日本大百科全書(ニッポニカ)「エルベ川」の解説
エルベ川
えるべがわ
Elbe
チェコからドイツを経て、北海へ流れ込む川。チェコ語ではラベLabe川。流長1170キロメートル、うち947キロメートルが舟運可能。流域面積は約14万8000平方キロメートル、うち3分の1がチェコ、3分の2がドイツに属する。チェコとポーランドとの国境をなすスデティ(ドイツ語名ズデーテン)山脈の南斜面に源を発し、ボヘミア盆地の水を集め、エルツ山脈東方のエルプ砂岩山地を貫いてドイツに入り、北西へ流れ、ハンブルクを経てクックスハーフェンで北海に注ぐ。河口部は幅の広い三角江をなす。おもな支流は、チェコではブルタバ(ドイツ語名モルダウ)川、オフジェ川、ドイツではムルデ川、ザーレ川、ハーフェル川。本流に沿う主要都市はドレスデン、マクデブルク、ハンブルクなど。

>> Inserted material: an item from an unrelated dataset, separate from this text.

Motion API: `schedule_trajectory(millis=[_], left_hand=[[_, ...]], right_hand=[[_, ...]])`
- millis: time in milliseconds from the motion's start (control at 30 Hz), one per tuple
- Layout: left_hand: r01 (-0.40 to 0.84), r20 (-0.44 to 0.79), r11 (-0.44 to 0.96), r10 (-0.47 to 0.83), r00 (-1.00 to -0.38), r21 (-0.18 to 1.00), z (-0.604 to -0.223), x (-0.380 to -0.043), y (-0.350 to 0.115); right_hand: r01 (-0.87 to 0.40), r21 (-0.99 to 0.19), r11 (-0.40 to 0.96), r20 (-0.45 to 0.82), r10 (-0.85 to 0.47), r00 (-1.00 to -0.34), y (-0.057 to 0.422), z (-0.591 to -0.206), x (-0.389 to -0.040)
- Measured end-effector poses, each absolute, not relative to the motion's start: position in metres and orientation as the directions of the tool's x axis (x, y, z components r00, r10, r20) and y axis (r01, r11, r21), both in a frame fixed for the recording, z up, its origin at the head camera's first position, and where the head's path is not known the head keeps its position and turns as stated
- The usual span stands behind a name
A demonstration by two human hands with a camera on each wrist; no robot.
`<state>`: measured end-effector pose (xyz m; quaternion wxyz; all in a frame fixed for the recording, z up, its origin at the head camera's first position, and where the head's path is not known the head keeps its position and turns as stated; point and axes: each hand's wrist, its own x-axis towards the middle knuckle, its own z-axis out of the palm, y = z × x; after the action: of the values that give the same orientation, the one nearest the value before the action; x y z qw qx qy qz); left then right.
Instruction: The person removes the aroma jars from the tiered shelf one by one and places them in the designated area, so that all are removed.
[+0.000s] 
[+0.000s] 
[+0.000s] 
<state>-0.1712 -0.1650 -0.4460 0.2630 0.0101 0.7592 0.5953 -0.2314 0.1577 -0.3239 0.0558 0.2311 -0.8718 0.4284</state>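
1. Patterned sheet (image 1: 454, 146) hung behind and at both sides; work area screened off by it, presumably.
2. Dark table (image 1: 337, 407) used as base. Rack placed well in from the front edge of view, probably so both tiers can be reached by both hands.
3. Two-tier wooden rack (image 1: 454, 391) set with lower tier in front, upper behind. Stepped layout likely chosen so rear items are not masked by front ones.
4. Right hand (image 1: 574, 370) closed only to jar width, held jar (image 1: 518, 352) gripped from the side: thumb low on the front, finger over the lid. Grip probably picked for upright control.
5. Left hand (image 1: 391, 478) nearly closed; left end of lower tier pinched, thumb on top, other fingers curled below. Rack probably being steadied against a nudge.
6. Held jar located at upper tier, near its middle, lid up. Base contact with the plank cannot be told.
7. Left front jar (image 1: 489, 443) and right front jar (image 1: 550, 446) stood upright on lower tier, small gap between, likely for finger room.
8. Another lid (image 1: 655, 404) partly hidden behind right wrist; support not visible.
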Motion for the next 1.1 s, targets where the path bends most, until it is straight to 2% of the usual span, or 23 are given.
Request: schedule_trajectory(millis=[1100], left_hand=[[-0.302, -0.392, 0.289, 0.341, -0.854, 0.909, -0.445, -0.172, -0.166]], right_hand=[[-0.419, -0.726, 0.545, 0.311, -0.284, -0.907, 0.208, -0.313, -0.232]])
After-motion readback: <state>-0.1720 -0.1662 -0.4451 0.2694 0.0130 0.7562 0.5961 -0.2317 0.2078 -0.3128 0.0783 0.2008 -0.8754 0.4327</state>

チェコのコリーンから下流は船が通じ、ドイツでは運河により西方のウェーザー川、ライン川、東方のオーデル川と結ばれ、エルベ・トラーフェ運河(エルベ・リューベック運河)でバルト海とも結ばれている。したがって内陸交通路として重要な役割を果たしてきた。ハンブルクから下流は大洋航行船が上下し、河口のクックスハーフェン港はハンブルクの外港である。
[浮田典良]
歴史
カール大帝のザクセン征服により、カロリング帝国の東方国境はエルベ川と支流ザーレ川の線まで拡大され、以後10、11世紀を通じて、だいたいにおいてエルベ川がゲルマン人とスラブ人の居住地域の境界をなした。ザクセン朝、初期ザリエル朝の諸帝は、国境東方のウェンド人のキリスト教化と、その地域へのドイツの支配権の拡大を意図し、968年エルベ中流のマクデブルクに大司教座を置き、積極的な布教活動を展開した。またそれとともに、オットー1世はエルベ・ザーレ川とオーデル川に挟まれた地域に二つのマルク(辺境領)を設定し、ウェンド人からの貢租の徴収にあたらせた。これに抵抗してウェンド人は968年、1018年、1066年の三度にわたって反乱を起こし、エルベ以東のドイツの支配は崩壊した。1147年ハインリヒ獅子(しし)公の指導下に行われた対ウェンド人十字軍がウェンド人征服に成功した結果、エルベ川を越えてドイツ人の植民が本格的に開始された。植民活動の拠点となったのは都市の建設である。エルベ流域の主要都市には、河口付近のハンブルクや前述のマクデブルク、さらにドレスデンなどがあげられる。ハンブルクはリューベックと並んでハンザ同盟の指導的役割を果たし、マクデブルクも同盟の有力メンバーであった。ドレスデンはザクセン選帝公国の首府となり、18世紀前半のアウグスト2世のもとでヨーロッパ・バロック文化の一中心となったが、第二次世界大戦中、空襲により徹底的に破壊された。大戦末期、西から進んだアメリカ軍と、東から進んだソビエト軍とはエルベ中流のトルガウ付近で連係に成功し、互いに平和を誓い合った。これが「エルベの誓い」である。